Lawson Health Research Institute

Status

Active, not recruiting

Conditions

Calcium Phosphate Urolithiasis
Vitamin K 2
Calcium Oxalate Urolithiasis
Kidney Stone
Human
Nephrolithiasis
Kidney Calculi
Calcium Oxalate Kidney Stones

Study type

Observational

Funder types

Other

Identifiers

Details and patient eligibility

About

This is an observation, single site-study with one study visit during which all data and samples will be collected. Study participants will be asked to provide blood, urine, and fecal samples so that the investigators may study the differences in the gut microbiota, vitamin K2 levels, and other parameters between participants who form kidney stones and those who do not.

Full description

It is hypothesized that calcium-based stone formers will have an altered fecal gut microbiota compared to non-stone former controls. This altered microbiota will have a lower abundance of bacteria that produce menaquinones (vitamin K2), thus stone formers will also have a different blood menaquinone profile compared to controls. Ultimately, the different levels of menaquinones will result in increased inactive Matrix Gla protein (dp-ucMGP), which is a key protein that sequesters free calcium. To test this hypothesis, calcium-based stone former and non-stone forming controls will be recruited to a single site, observation study to collect urine, blood, and fecal samples.
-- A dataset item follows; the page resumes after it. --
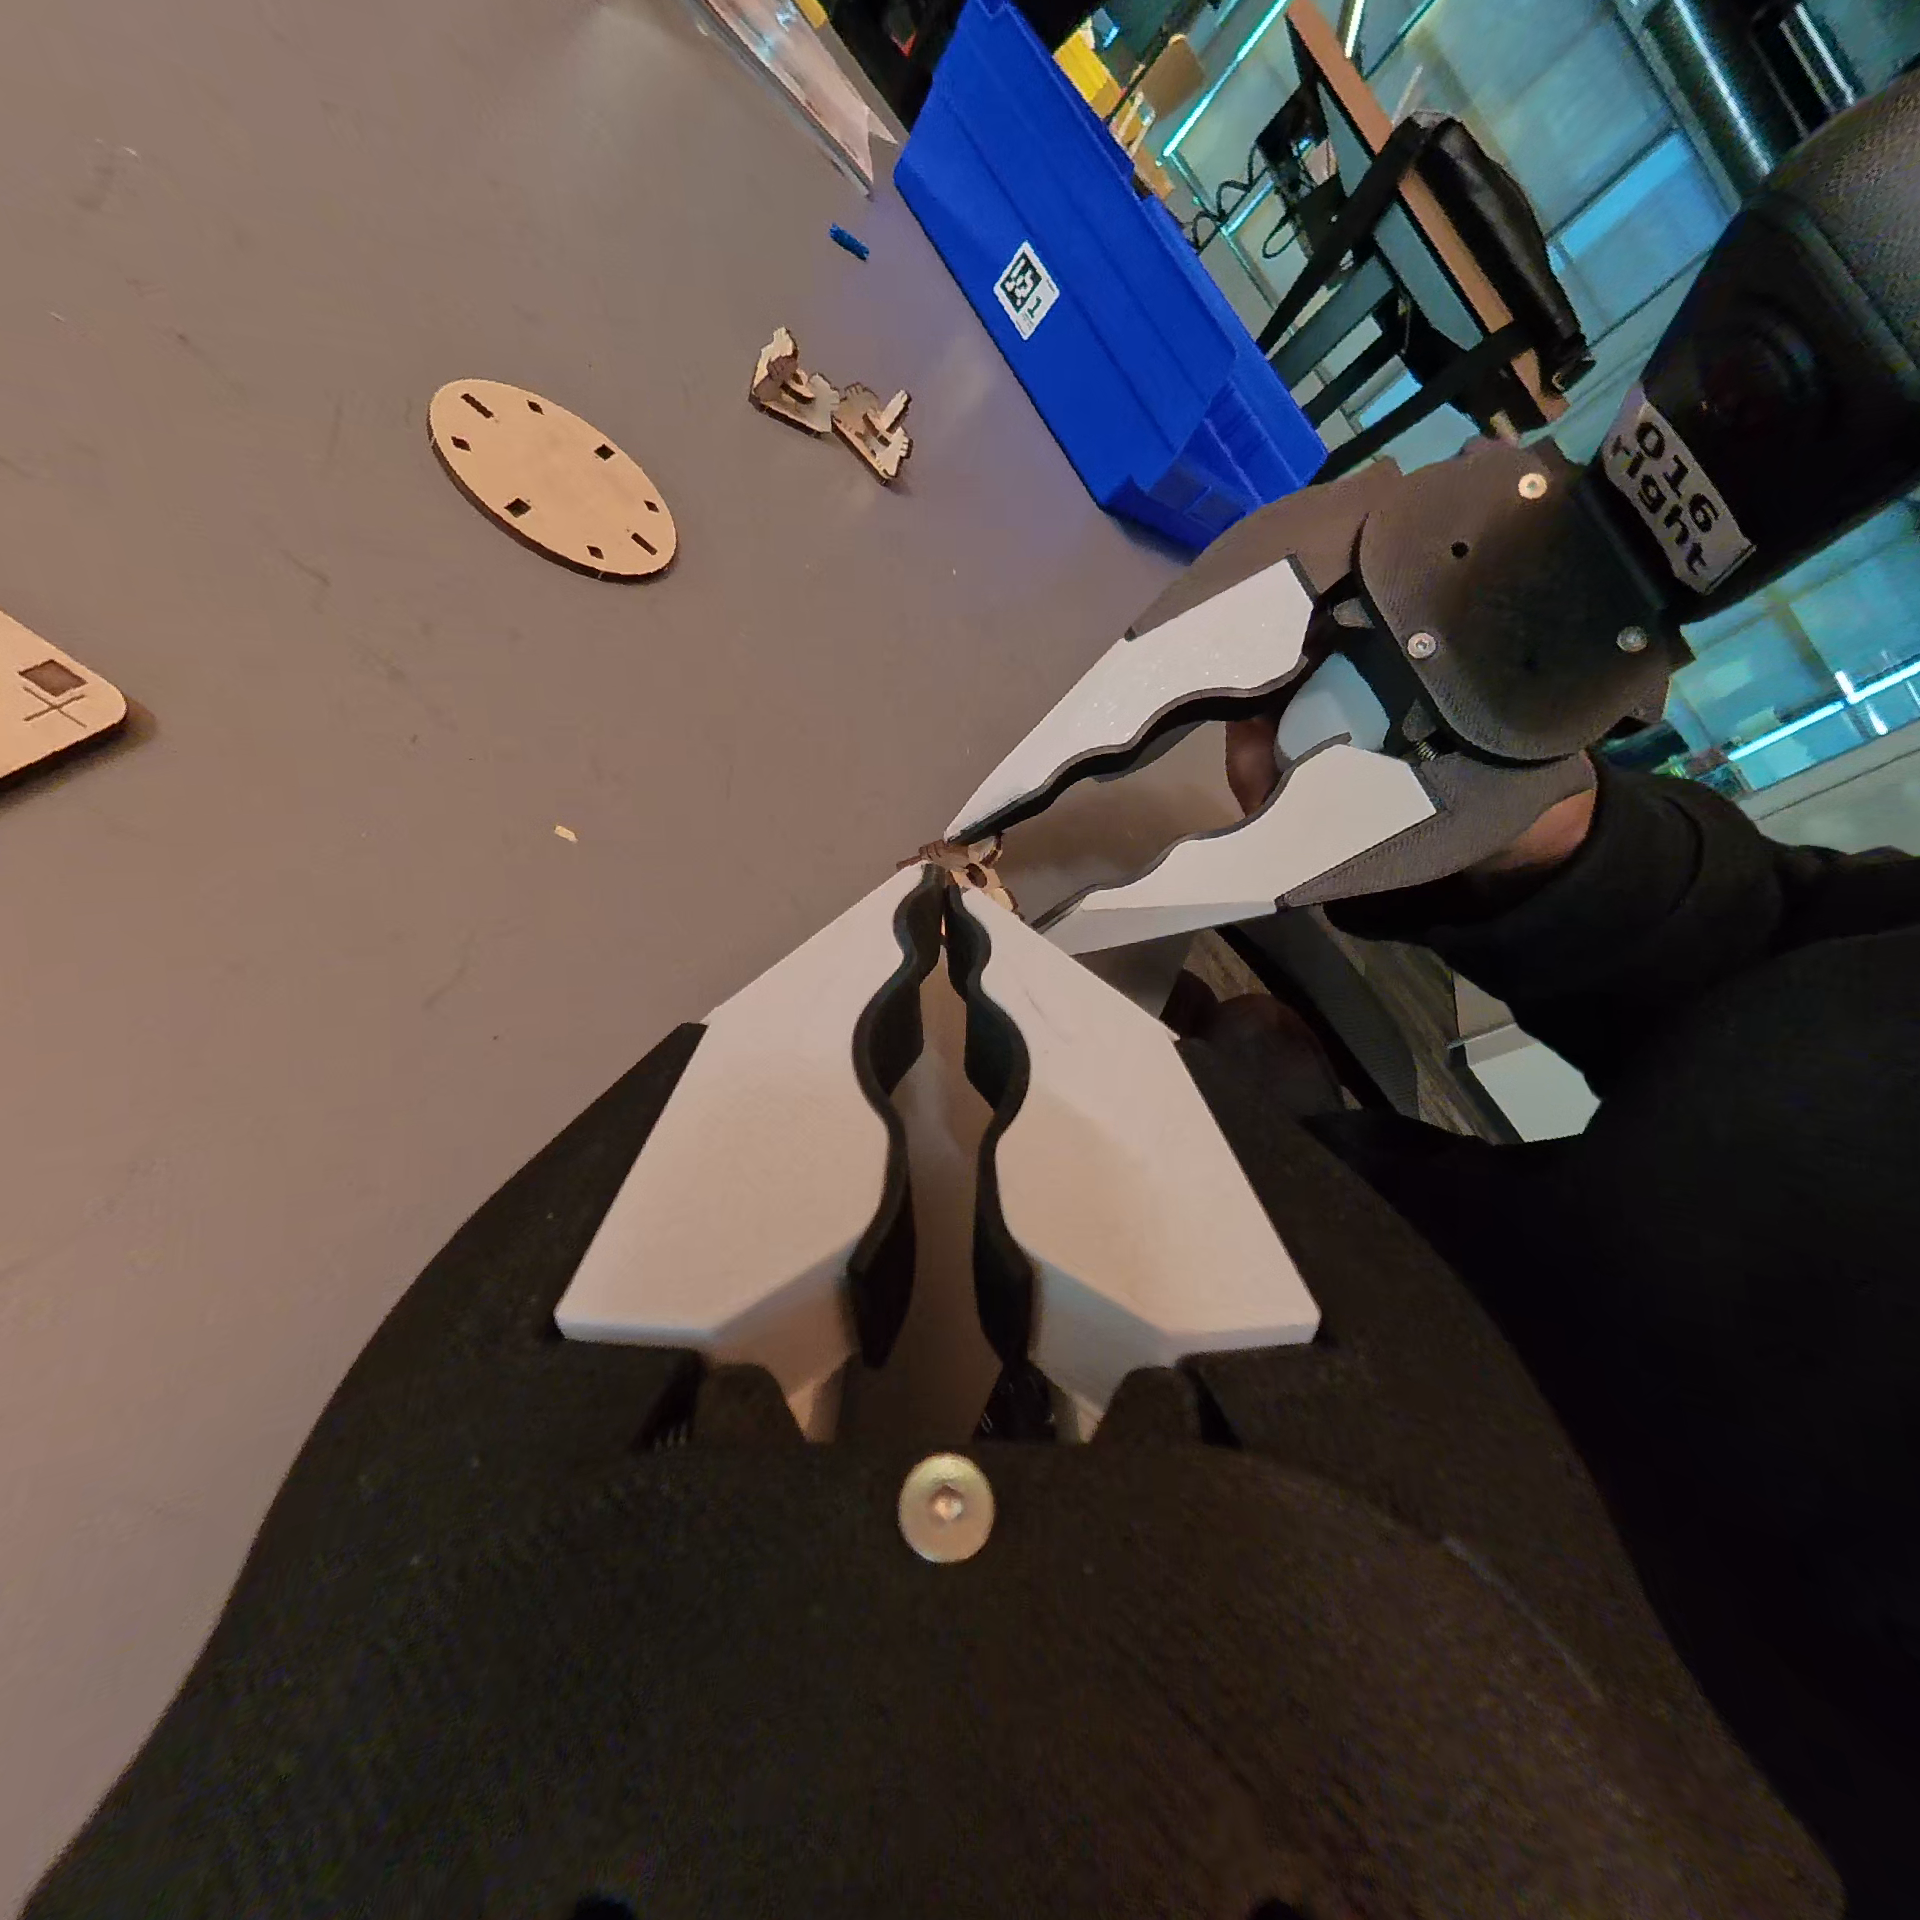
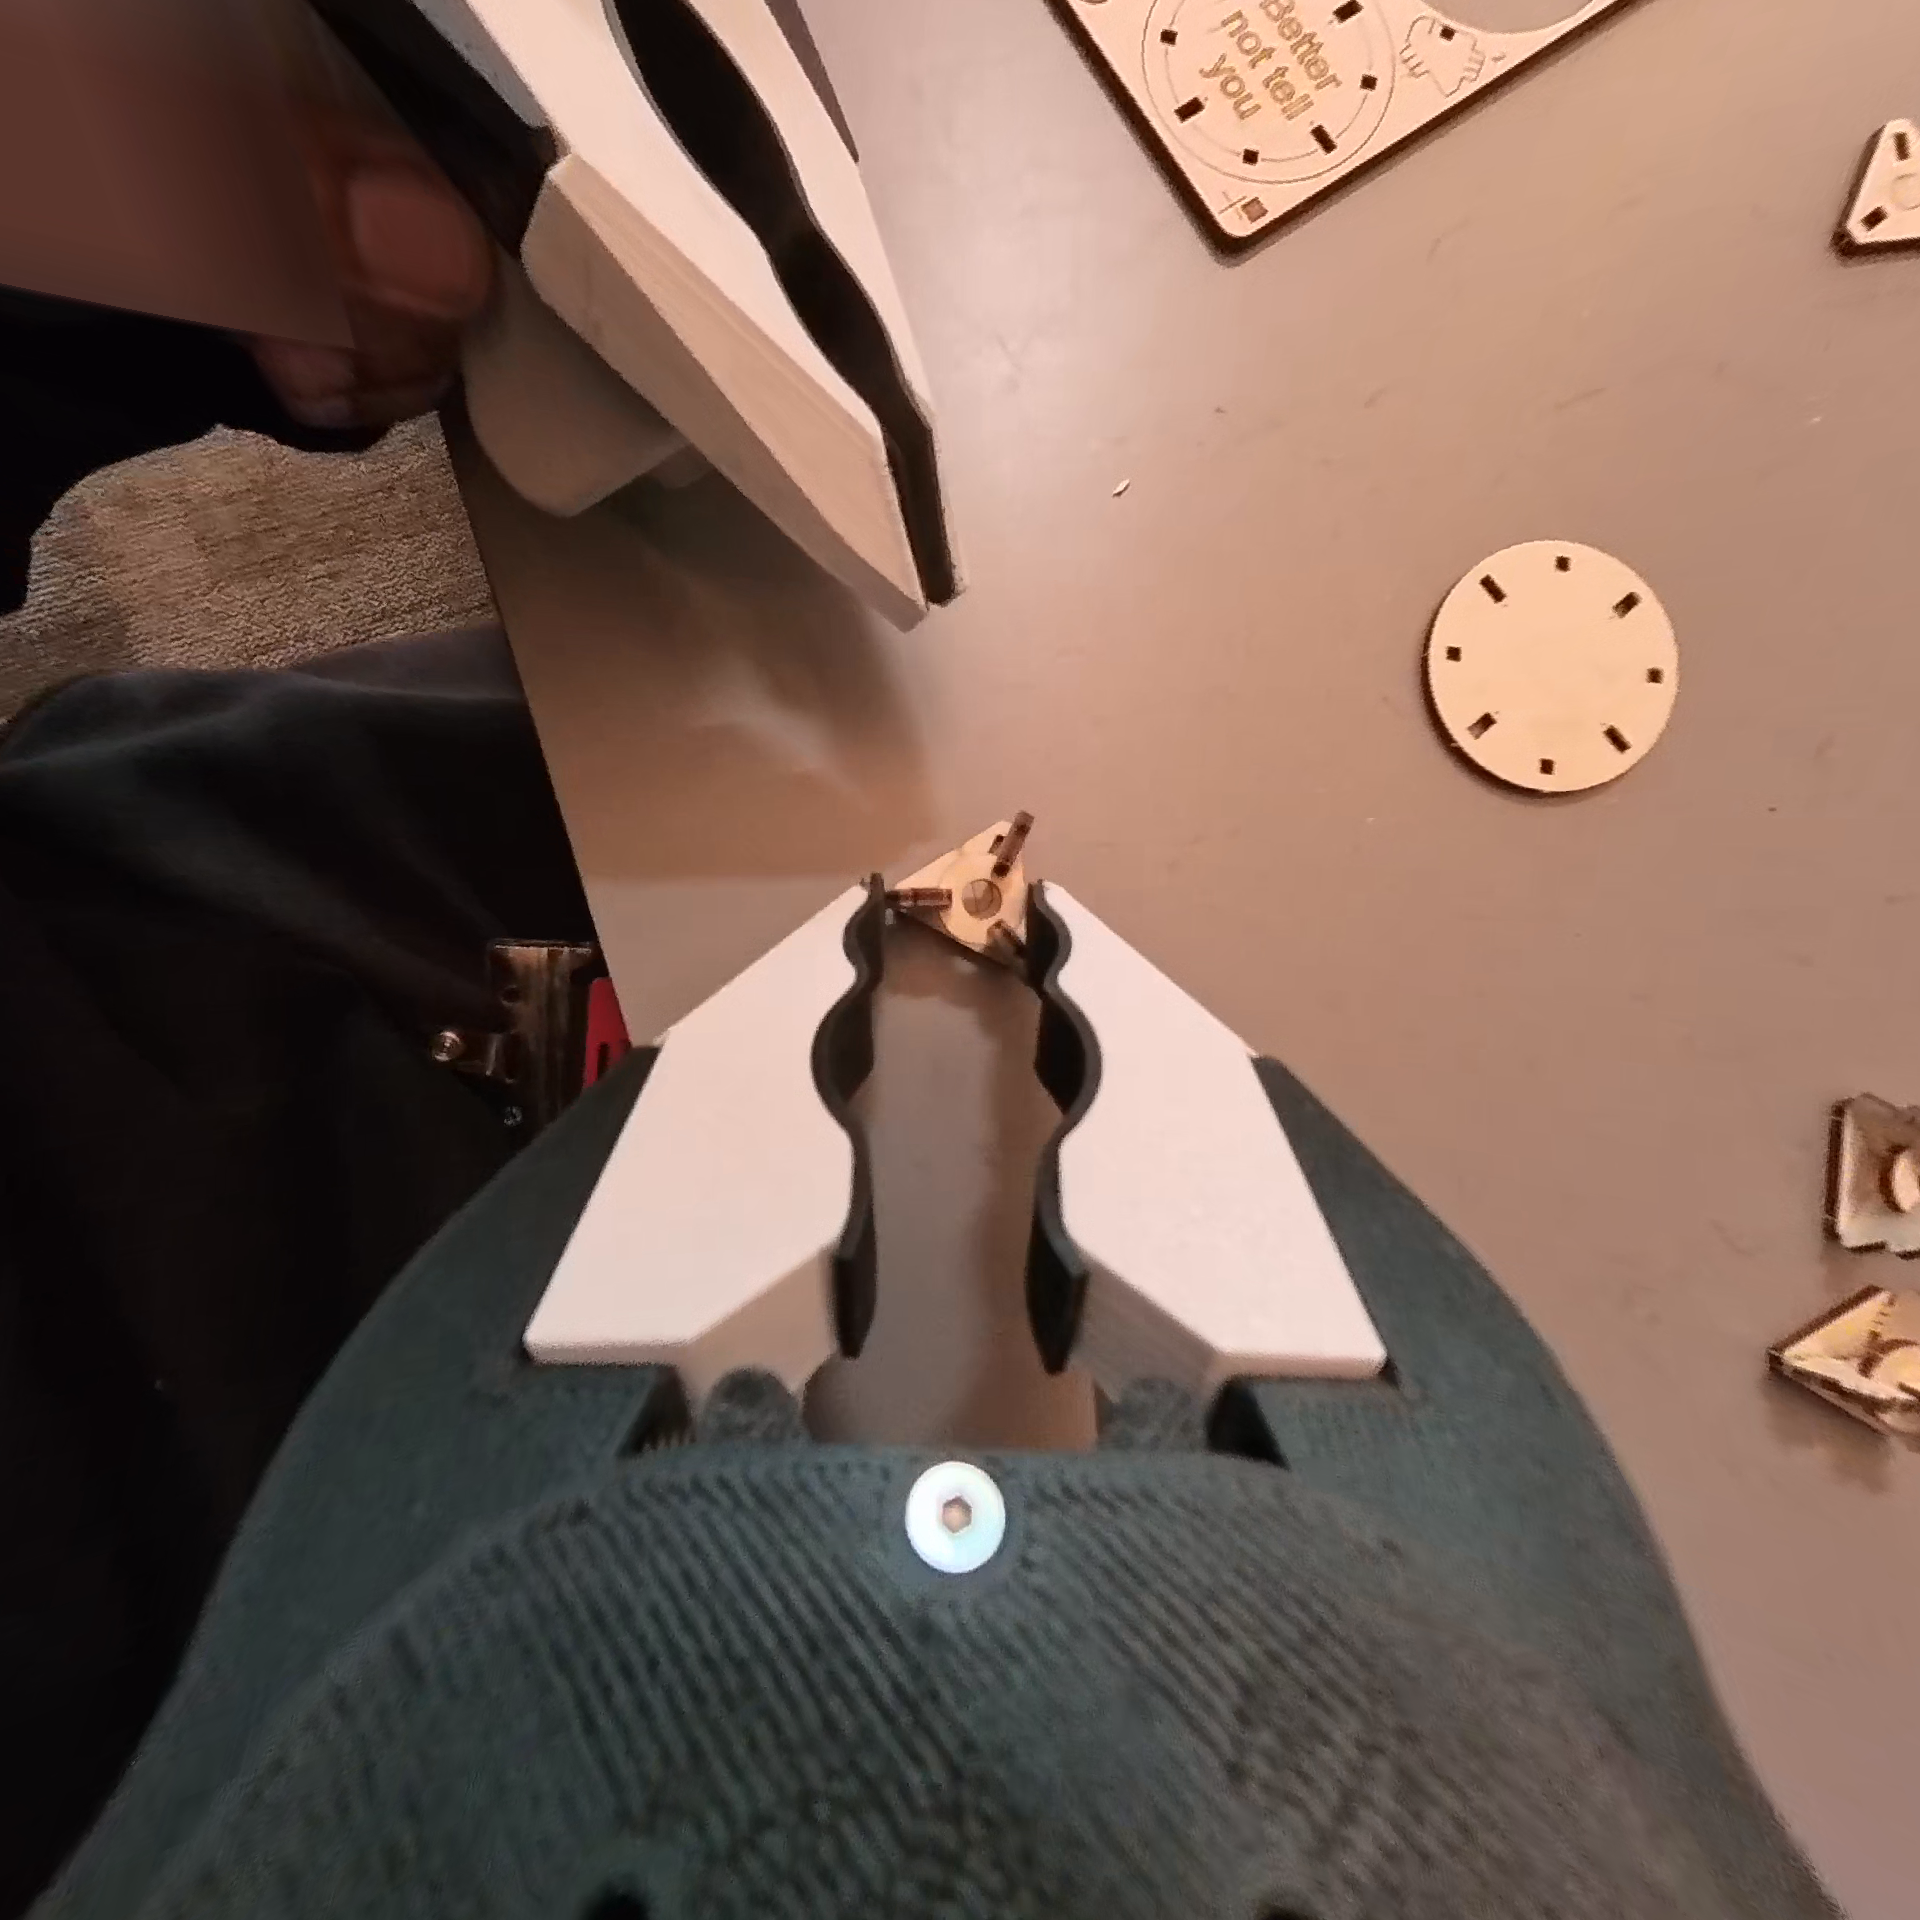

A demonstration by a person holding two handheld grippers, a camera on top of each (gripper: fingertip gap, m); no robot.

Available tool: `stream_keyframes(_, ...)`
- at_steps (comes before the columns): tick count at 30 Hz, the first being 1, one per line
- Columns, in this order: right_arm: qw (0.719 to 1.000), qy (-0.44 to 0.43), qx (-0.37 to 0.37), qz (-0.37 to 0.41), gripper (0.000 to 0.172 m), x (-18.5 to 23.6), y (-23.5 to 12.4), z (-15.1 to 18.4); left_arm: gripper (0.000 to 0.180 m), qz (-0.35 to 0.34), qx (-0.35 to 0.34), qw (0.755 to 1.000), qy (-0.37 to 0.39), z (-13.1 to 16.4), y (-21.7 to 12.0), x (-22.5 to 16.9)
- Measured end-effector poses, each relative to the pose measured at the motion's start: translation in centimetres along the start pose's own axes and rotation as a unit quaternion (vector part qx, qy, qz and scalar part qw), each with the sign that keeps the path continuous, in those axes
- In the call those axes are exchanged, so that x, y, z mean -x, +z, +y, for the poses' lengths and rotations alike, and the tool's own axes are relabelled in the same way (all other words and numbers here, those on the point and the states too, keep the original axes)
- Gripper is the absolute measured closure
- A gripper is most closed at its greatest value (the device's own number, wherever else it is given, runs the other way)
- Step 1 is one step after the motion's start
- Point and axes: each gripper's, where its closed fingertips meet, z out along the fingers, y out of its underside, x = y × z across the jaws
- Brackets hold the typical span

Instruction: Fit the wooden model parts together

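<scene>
My right gripper (image 2: 956,904) is shut on a small triangular wooden piece (image 2: 971,894) with dark pegs in its slots. The pads press on two of its corners and hold it above the grey table (image 2: 1247,1039). In the left wrist view the right gripper (image 1: 992,878) comes in from the right with the piece (image 1: 971,862) at its tips. My left gripper (image 1: 940,883) is shut with nothing seen between its tips, which sit close to the piece in that view. In the right wrist view the left gripper (image 2: 925,603) is above and apart from the piece.
A round slotted wooden disc (image 1: 551,478) (image 2: 1553,665) lies flat. A small wooden assembly (image 1: 831,405) and a blue bin (image 1: 1091,281) stand farther off. A cut-out wooden sheet (image 2: 1330,94) and several triangular pieces (image 2: 1870,1184) lie at the right. The table edge (image 2: 540,727) runs at the left. My right fingertips sit around 5 centimeters from my left ones. The round slotted wooden disc (image 2: 1553,665) is about 12 centimeters from both grippers' fingertips.
</scene>
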Motion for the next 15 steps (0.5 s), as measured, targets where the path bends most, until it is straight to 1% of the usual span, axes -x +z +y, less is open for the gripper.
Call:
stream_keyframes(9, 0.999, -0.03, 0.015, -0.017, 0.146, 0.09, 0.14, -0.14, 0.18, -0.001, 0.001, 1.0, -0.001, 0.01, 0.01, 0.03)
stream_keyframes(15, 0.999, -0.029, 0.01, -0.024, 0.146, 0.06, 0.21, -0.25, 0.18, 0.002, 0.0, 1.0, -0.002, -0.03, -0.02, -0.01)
These samples will be used to determine dp-ucMGP levels, menaquinone profiles, the composition of the gut microbiota, and other parameters of interest.

Enrollment

60 patients

Sex

All

Ages

18 to 65 years old

Volunteers

Accepts Healthy Volunteers

Inclusion criteria

  • Male/Female, 18 - 65 years old
  • No self-reported kidney stones during their lifetime (controls)
  • Ultrasound examination confirming absence of kidney stones (controls)
  • Have had at least 1 incidence of a clinically confirmed calcium-based kidney stone in the last 12 months (stone formers)
  • Ability to collect a clean catch urine sample
  • Prescription and over-the-counter drugs unchanged for ≥30 days
  • Willingness to provide medical information, blood, urine, and fecal samples

Exclusion criteria

  • Current, or within 30 days, use of antibiotics or antifungals
  • Current, or within 30 days, use of vitamin K antagonists
  • Current probiotic use or any use within 14 days of screening sample collection should be recorded
  • A history or currently undergoing immunosuppressive drug therapy, chemotherapy, or radiation therapy 2021-06-29 1.0 Page 4 of 6
  • Fecal incontinence
  • History of disorder with abnormal calcium regulation such as hyperparathyroidism, active malignancy, or osteoporosis.

Trial design

60 participants in 2 patient groups

Stone Formers
Description:
Individuals who have experienced at least one incidence of calcium-based kidney stones in the last 12 months
Controls
Description:
Individuals who have never had a kidney stone in their lifetime.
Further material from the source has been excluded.